Mendel123 · December 24, 2020, 11:37am

When I tries to train a model, it will crash after several iterations and an error occurs. That is

loss.backward()
  File "/opt/conda/lib/python3.7/site-packages/torch/tensor.py", line 198, in backward
    torch.autograd.backward(self, gradient, retain_graph, create_graph)
  File "/opt/conda/lib/python3.7/site-packages/torch/autograd/__init__.py", line 100, in backward
    allow_unreachable=True)  # allow_unreachable flag
RuntimeError: CUDA error: an illegal memory access was encountered (launch_kernel at /opt/conda/conda-bld/pytorch_1591914880026/work/aten/src/ATen/native/cuda/CUDALoops.cuh:217)

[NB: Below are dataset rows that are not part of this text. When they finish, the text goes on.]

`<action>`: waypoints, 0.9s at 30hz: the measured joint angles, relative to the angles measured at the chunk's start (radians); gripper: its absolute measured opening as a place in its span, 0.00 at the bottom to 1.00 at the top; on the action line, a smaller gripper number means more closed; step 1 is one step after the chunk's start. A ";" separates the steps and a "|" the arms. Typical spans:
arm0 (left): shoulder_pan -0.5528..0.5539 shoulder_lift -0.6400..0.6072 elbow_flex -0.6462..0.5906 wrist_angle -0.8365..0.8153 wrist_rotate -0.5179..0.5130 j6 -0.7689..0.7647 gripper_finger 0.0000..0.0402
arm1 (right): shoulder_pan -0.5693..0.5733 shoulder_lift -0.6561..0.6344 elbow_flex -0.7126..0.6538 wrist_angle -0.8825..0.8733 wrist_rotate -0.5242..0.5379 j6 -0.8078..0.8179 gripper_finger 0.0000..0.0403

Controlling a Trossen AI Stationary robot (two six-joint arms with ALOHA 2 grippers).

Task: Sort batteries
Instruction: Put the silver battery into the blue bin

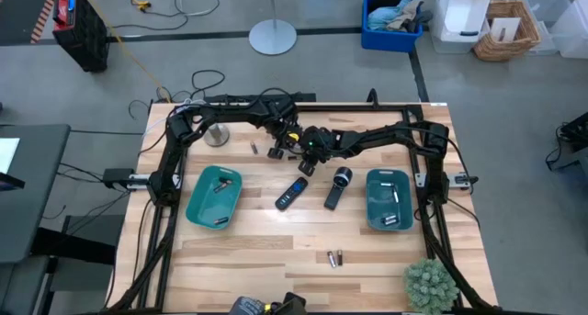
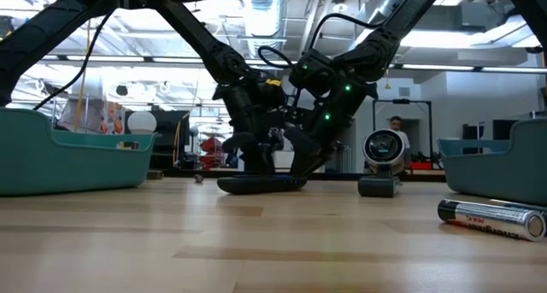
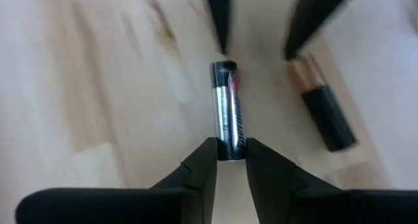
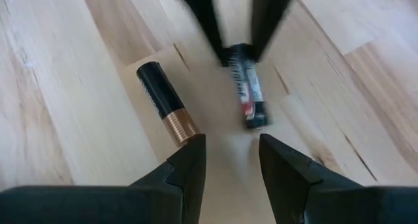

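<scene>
So the whole thing sits on a wooden table (image 1: 276, 251), with two teal trays — the left tray (image 1: 213, 196) and the right tray (image 1: 388, 199) — and each already has a few cells lying in it. Between them lie a flat black remote (image 1: 291, 194) and a black flashlight (image 1: 337, 187), neither part of the sort. Both arms reach in over the far middle of the table and nearly meet there. The left gripper (image 3: 228, 152) is down at the wood with its fingers pinched on one end of a silver-and-black battery (image 3: 227, 110), which looks like it's lying flat rather than lifted. The right gripper (image 4: 230, 152) hangs just beside it, fingers spread apart and holding nothing, pointed at the same spot. A copper-topped black battery (image 4: 166, 110) lies loose on the wood right next to the gripped one, close but apart from it. More strays: a pair of batteries (image 1: 334, 257) near the front edge, and one small battery (image 1: 254, 148) off to the left of the grippers. On handling — I'd guess these cells are rigid, smooth and light, so they'll roll and slip easily. Grabbing one by the tip like this looks a bit sketchy to me; across the middle of the barrel seems the safer hold, so it can't pivot or squirt out.
</scene>
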 joint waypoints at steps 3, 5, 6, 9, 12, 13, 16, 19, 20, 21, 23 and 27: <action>-0.001 0.000 -0.003 -0.006 0.000 0.008 0.20 | 0.000 0.000 0.000 0.000 0.000 0.000 0.40; 0.000 0.000 -0.003 -0.002 0.000 0.008 0.20 | 0.000 0.000 0.000 0.003 0.000 0.000 0.40; 0.000 0.000 -0.003 -0.001 0.000 0.008 0.19 | 0.000 0.000 0.000 0.003 0.000 0.000 0.40; 0.000 0.000 -0.003 0.000 -0.001 0.007 0.18 | 0.000 0.000 0.000 0.012 0.000 0.000 0.40; 0.000 0.000 -0.003 0.001 -0.003 0.007 0.17 | 0.000 0.000 0.000 0.019 0.000 0.001 0.40; 0.000 0.000 -0.003 0.001 -0.004 0.007 0.17 | 0.000 0.000 0.000 0.019 0.000 0.003 0.40; 0.000 0.000 -0.003 0.002 -0.004 0.007 0.17 | 0.000 0.000 0.000 0.019 0.000 0.002 0.40; 0.000 0.000 -0.002 0.007 -0.011 0.005 0.15 | 0.000 0.000 0.000 0.019 0.000 0.002 0.40; 0.000 0.000 -0.002 0.010 -0.014 0.002 0.14 | 0.000 0.000 0.000 0.019 0.000 0.002 0.40; 0.000 0.000 -0.002 0.014 -0.017 -0.005 0.13 | 0.000 0.000 0.000 0.019 0.000 0.002 0.40; 0.000 0.000 -0.002 0.018 -0.019 -0.016 0.12 | 0.000 0.000 0.000 0.019 0.000 0.003 0.40; 0.000 0.000 -0.001 0.021 -0.023 -0.021 0.09 | 0.000 0.000 0.000 0.018 0.000 0.008 0.40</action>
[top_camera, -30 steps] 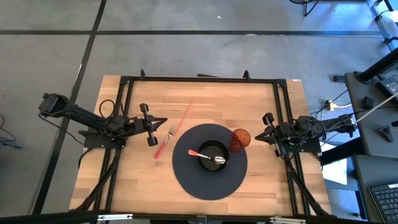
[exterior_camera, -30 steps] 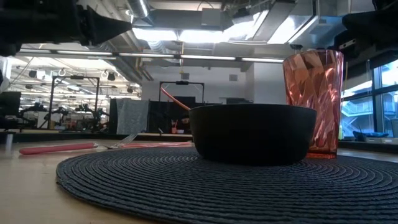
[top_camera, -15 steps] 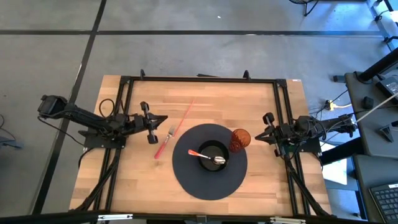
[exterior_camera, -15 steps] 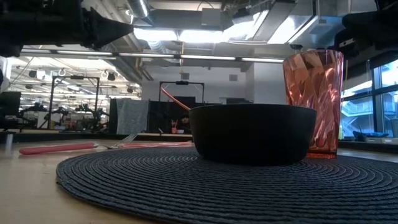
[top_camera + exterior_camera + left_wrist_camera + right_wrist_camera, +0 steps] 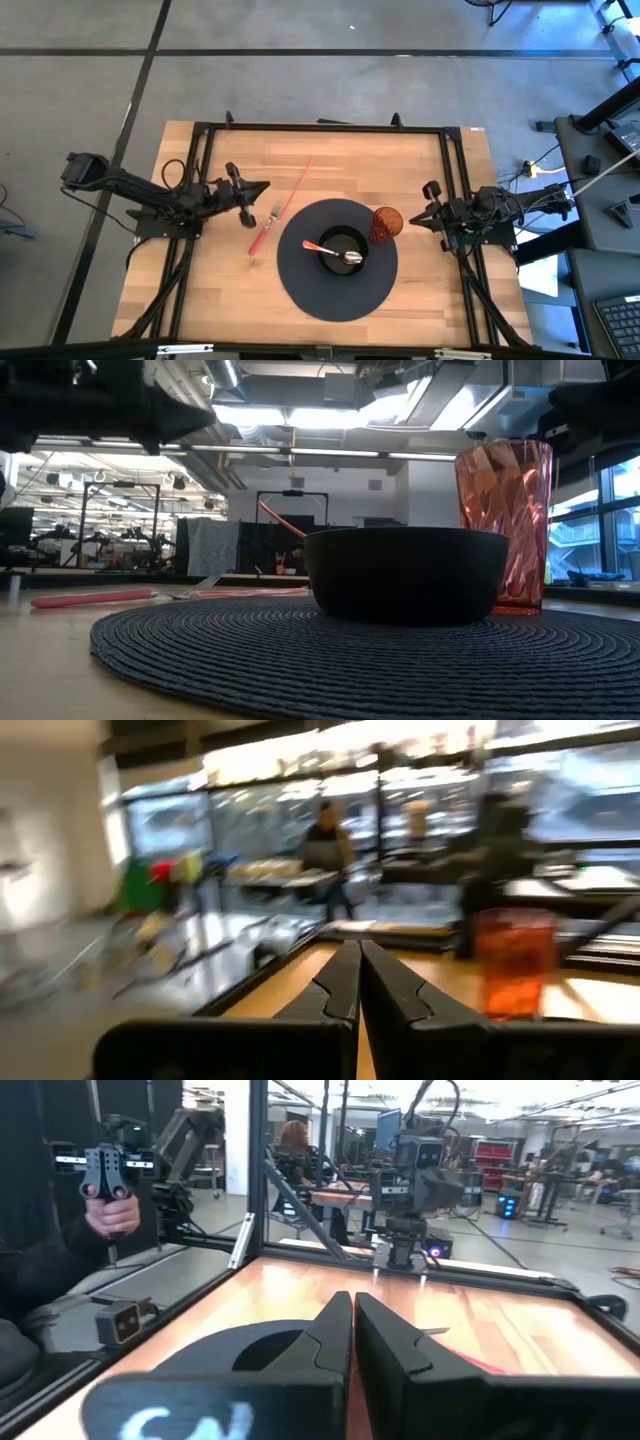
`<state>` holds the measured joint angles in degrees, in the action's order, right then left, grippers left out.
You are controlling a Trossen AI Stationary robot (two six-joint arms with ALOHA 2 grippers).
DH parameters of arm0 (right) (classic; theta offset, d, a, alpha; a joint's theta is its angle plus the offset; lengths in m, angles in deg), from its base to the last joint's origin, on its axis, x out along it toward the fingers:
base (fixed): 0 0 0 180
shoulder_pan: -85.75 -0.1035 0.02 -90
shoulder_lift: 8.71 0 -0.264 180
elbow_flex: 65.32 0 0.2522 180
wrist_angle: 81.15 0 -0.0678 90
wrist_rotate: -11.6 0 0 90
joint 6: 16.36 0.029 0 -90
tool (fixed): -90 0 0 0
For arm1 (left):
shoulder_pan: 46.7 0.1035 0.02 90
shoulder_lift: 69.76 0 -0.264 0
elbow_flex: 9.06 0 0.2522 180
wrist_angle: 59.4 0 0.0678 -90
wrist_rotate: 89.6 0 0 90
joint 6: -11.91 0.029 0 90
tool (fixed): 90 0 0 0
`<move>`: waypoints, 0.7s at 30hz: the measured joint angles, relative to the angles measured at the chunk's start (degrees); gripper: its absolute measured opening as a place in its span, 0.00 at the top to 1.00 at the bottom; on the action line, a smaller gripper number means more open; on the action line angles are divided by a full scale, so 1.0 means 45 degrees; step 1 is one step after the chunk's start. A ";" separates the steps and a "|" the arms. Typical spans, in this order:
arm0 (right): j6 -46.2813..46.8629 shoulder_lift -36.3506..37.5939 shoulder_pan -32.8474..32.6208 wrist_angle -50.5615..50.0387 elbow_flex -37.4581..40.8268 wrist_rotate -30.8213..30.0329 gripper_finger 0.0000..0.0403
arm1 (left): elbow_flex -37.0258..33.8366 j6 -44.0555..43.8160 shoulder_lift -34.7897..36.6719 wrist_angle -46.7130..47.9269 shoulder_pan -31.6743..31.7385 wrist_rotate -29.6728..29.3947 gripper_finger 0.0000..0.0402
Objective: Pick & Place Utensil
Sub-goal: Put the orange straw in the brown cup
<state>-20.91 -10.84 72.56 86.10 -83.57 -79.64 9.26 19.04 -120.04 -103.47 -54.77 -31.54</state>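
Your left gripper (image 5: 262,187) has its fingers pressed together on nothing, raised above the bare wood at the left of the table (image 5: 420,160), near the tines of the fork (image 5: 264,229), whose red handle lies flat on the wood just off the left edge of the round dark placemat (image 5: 300,285); a thin pink straw (image 5: 295,190) lies slantwise just beyond it. Your right gripper (image 5: 418,216) is likewise closed and empty, waiting at the right edge of the table close beside the amber tumbler (image 5: 386,223), which stands upright on the placemat's right rim. You'll find the spoon (image 5: 335,251) resting in the black bowl (image 5: 343,242) at the middle of the placemat, its red handle pointing left over the rim.
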 joint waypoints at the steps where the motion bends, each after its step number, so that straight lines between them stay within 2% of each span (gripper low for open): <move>1: -0.0015 0.0003 0.0000 -0.0002 0.0000 -0.0122 0.96 | 0.0000 -0.0227 -0.0116 0.0063 0.0001 -0.0551 0.99; 4: 0.0027 0.0001 0.0002 -0.0003 0.0000 -0.0423 0.96 | 0.0090 -0.1020 -0.0488 0.0659 0.0109 -0.1837 0.99; 6: 0.0172 0.0001 0.0005 -0.0005 0.0000 -0.0472 0.96 | 0.0524 -0.2169 -0.0808 0.1925 0.0346 -0.1975 0.99; 10: 0.0252 0.0003 0.0005 -0.0005 0.0000 -0.0480 0.96 | 0.2355 -0.4579 -0.2112 0.6403 0.0984 -0.0954 0.99; 13: 0.0271 0.0003 0.0005 -0.0005 0.0000 -0.0480 0.96 | 0.4106 -0.5851 -0.3533 0.9242 0.1556 -0.0880 0.99; 17: 0.0323 0.0002 0.0005 -0.0005 0.0000 -0.0480 0.96 | 0.6226 -0.5707 -0.5336 1.1285 0.2339 0.0087 0.98; 21: 0.0360 0.0002 0.0005 -0.0005 0.0000 -0.0476 0.96 | 0.8359 -0.5356 -0.6797 1.3135 0.2982 0.1987 0.93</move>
<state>-19.30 -10.83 72.58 86.08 -83.57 -81.78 46.87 -5.06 -150.62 -44.36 -41.36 -22.60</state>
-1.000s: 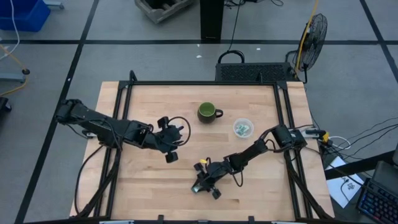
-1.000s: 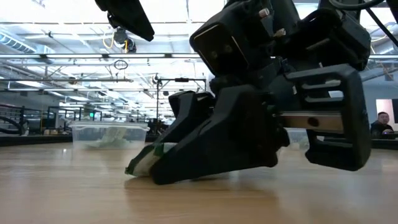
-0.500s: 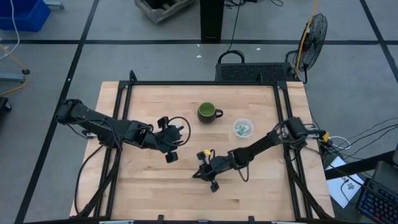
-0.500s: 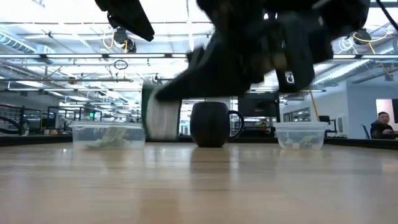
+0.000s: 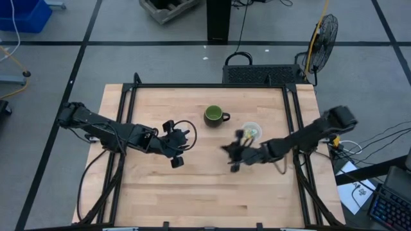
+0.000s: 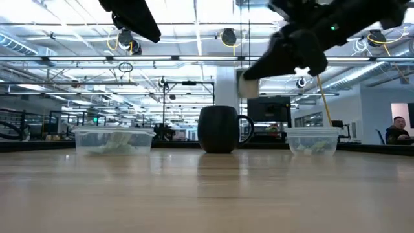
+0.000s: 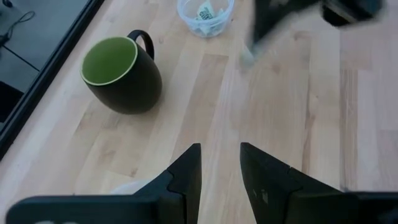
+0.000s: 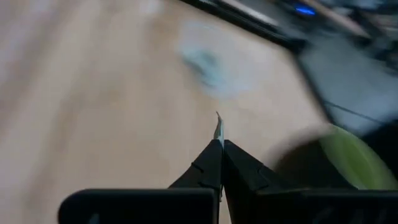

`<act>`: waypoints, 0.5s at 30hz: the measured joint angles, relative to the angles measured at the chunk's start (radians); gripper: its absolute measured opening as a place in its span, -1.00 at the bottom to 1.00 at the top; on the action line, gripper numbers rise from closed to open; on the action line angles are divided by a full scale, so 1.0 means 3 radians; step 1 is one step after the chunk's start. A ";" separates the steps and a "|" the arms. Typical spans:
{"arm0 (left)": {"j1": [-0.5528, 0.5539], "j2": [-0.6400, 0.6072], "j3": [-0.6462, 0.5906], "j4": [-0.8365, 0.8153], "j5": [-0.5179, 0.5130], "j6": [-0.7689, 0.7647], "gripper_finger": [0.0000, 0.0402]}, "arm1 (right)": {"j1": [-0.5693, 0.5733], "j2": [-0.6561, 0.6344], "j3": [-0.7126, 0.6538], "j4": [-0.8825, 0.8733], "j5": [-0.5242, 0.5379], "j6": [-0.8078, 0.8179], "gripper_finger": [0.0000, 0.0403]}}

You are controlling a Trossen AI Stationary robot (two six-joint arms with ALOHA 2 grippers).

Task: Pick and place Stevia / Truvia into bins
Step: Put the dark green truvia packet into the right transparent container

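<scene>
My right gripper (image 5: 232,154) hovers over the table's middle right, shut on a small pale Stevia packet (image 6: 246,85), just short of the dark green mug (image 5: 214,116) and a clear bin (image 5: 251,132) with packets in it. A second clear bin (image 6: 113,140) shows at the left of the low view. My left gripper (image 7: 221,163) waits open over the table's left middle (image 5: 183,142), nothing between its fingers. My right gripper pinches the packet between its two fingertips; a thin edge of it (image 8: 218,127) sticks out past them. The fingers slant down toward the table's left. The packet hangs below the tips (image 6: 246,85), lifted well clear of the table.
The mug (image 6: 220,129) stands on the table between the two bins, its handle toward the right bin (image 6: 312,140). Bare wood lies in front of them toward the near edge. A black frame rail (image 5: 295,128) runs along the table's right side. A person sits far off in the room (image 6: 396,129).
My right gripper has risen from the table near its front middle, taking the packet up with it, and has swung toward the far right, toward the mug and the right bin. It has tipped from steeply downward to nearer level. The packet now hangs clear of the wood.
</scene>
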 joint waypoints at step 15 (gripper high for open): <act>0.0000 0.0000 0.0000 0.0048 -0.0003 0.0004 -0.41 | -0.0644 -0.1794 -0.1868 0.0564 0.0638 0.1263 -1.00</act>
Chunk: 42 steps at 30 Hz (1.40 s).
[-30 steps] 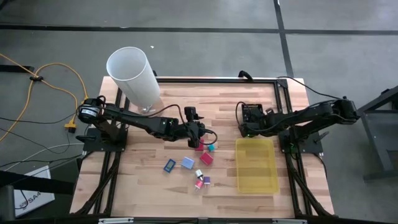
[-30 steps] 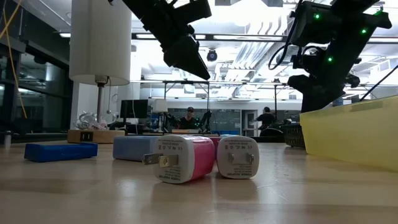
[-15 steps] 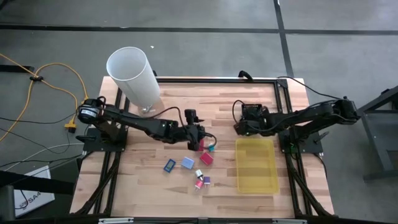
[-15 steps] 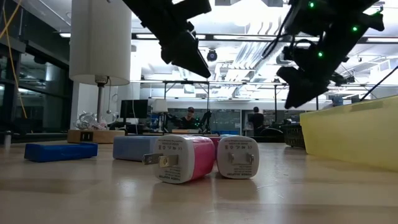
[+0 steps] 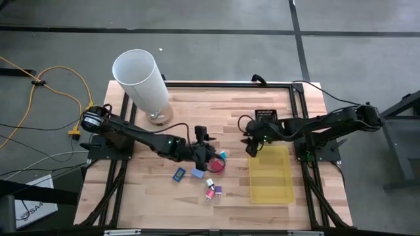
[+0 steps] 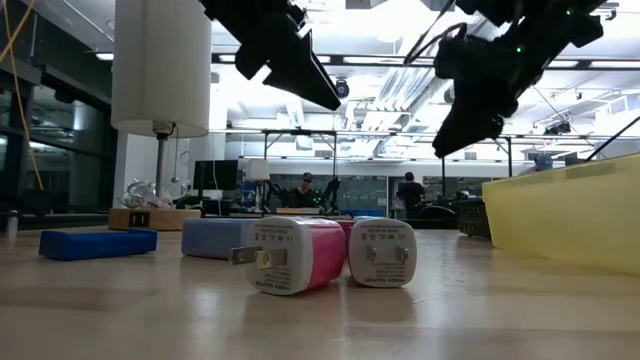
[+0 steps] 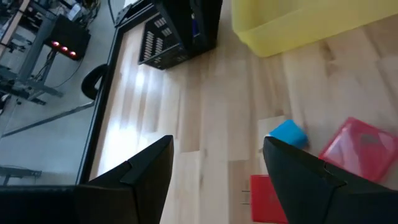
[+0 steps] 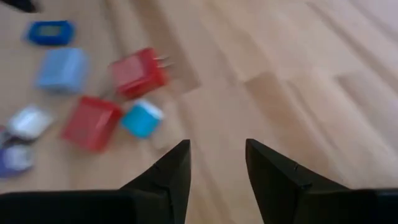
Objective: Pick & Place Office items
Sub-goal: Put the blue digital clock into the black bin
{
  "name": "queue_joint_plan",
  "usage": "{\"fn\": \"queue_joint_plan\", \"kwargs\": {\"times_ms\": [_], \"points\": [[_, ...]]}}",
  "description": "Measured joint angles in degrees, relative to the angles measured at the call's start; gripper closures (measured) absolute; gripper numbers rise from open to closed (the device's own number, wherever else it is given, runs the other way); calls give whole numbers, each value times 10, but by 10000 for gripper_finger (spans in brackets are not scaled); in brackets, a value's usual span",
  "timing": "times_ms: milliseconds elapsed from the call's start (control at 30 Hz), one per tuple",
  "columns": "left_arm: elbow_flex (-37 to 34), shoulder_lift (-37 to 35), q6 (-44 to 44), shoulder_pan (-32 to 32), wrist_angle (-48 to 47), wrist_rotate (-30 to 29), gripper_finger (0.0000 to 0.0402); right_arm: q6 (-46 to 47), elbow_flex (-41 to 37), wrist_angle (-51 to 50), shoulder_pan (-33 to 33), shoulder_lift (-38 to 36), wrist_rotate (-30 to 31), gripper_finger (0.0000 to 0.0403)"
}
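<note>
The office items lie loose on the wooden table, left of the yellow tray [image 5: 270, 176]: a blue block [image 5: 178, 174], a light-blue block [image 5: 197, 173], a red piece [image 5: 217, 164], a cyan block [image 5: 224, 155], and small white and pink plugs [image 5: 210, 189]. Up close, the pink-and-white plug [image 6: 292, 254] and a white plug [image 6: 381, 252] rest on their sides. My left gripper [image 5: 210, 156] hovers open above the red and cyan pieces [image 7: 287, 132]. My right gripper [image 5: 250, 149] hangs open at the tray's far left corner, its fingers [image 8: 273, 168] aimed at the cluster.
A tall white cylinder [image 5: 140, 81] stands at the far left on a round base. The tray's wall [image 6: 560, 215] rises at the right. Bare wood lies between the cluster and the tray [image 8: 292, 93] and along the far edge.
My left gripper has swung toward the table's near edge, over the red and cyan pieces, still open. My right gripper has risen a little, moved toward the table's left and turned and tipped, now pointing at the cluster. No item has moved.
</note>
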Motion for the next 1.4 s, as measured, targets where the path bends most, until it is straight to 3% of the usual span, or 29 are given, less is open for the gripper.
{"fn": "queue_joint_plan", "kwargs": {"times_ms": [167,633,1400], "points": [[0,0,-25,-16,-4,0,163,-52,0,37,35,0,-24,263],[0,0,-129,-61,-12,0,163,-90,0,69,173,0,92,263],[0,-6,-388,-169,-147,2,163,-85,0,84,198,0,88,263]]}}
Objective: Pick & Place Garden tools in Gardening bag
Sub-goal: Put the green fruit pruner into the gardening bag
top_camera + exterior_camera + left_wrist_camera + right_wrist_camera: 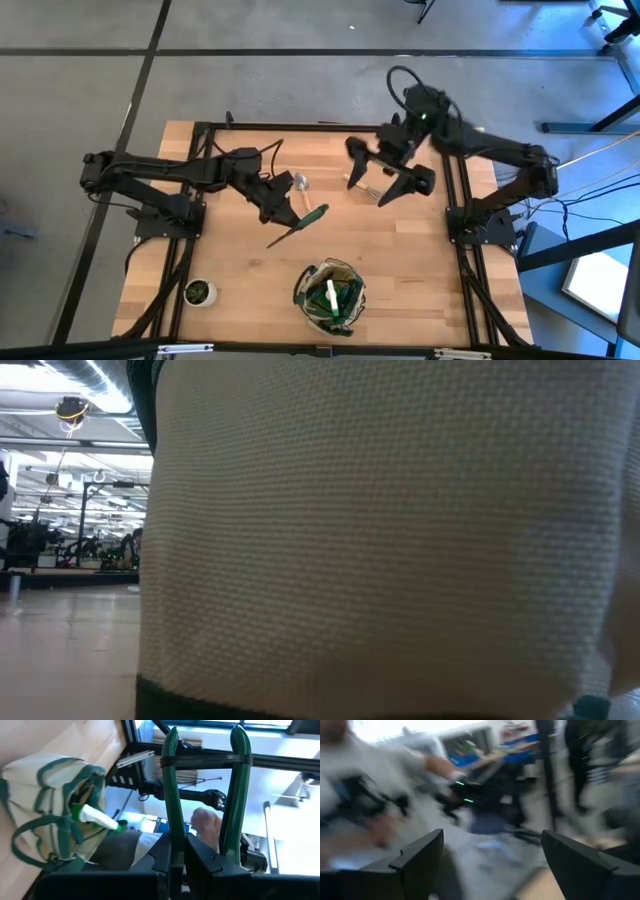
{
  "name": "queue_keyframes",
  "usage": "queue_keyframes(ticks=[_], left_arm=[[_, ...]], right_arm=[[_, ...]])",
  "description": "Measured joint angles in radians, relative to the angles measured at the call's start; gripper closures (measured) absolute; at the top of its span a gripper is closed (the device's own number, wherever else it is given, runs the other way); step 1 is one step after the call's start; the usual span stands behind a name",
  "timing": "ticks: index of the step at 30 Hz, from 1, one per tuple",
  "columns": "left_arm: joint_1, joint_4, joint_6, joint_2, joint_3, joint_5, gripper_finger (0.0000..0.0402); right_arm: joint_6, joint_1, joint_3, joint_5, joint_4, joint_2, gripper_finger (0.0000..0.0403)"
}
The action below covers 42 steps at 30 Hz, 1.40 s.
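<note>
Spray bottle (331, 297) bagged in gardening bag (312, 309); shears (300, 222) clamped in left gripper (285, 212); right gripper (385, 170) spread empty; trowels (362, 180) left.

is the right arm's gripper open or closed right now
Open. The right gripper hangs empty above the wooden table, its two dark fingers spread wide apart.

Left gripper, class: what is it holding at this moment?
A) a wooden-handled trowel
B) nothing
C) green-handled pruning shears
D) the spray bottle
C: the left gripper is shut on the green-handled shears, lifted above the table, and the left wrist view shows both green handles rising from its fingers.
</note>
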Motion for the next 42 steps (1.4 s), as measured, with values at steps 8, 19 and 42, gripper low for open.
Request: queue_keyframes(ticks=[8, 19, 42], left_arm=[[0.009, 0.018, -0.069, 0.031, -0.001, 0.031, 0.0377], [0.020, 0.107, -0.088, 0.087, 0.001, 0.059, 0.0377], [0.042, 0.095, -0.062, 0.123, 0.001, 0.086, 0.0377]], right_arm=[[-0.715, 0.020, 0.318, 0.555, -0.665, 0.028, 0.0079], [-0.770, 0.064, 0.334, 0.703, -0.868, 0.043, 0.0080], [-0.870, 0.297, 0.333, 0.983, -0.902, 0.191, 0.0080]])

After I set CUDA_LAUNCH_BLOCKING to True, it is

error in nnd get grad: an illegal memory access was encountered.
...

What does nnd mean? Is it NaN?

ptrblck · January 5, 2021, 9:07am

Are you using the latest PyTorch release (1.7.1) and if not could update to it and rerun your script?
If you are already on the latest version, could you post a minimal code snippet to reproduce this issue and post your current setup, i.e. used GPU, CUDA, cudnn version etc.?

Mendel123 · January 13, 2021, 10:12am

Sorry for the late reply… I way using Pytorch1.5 before and after I change it to 1.6.0, the error disappears. Thanks very much.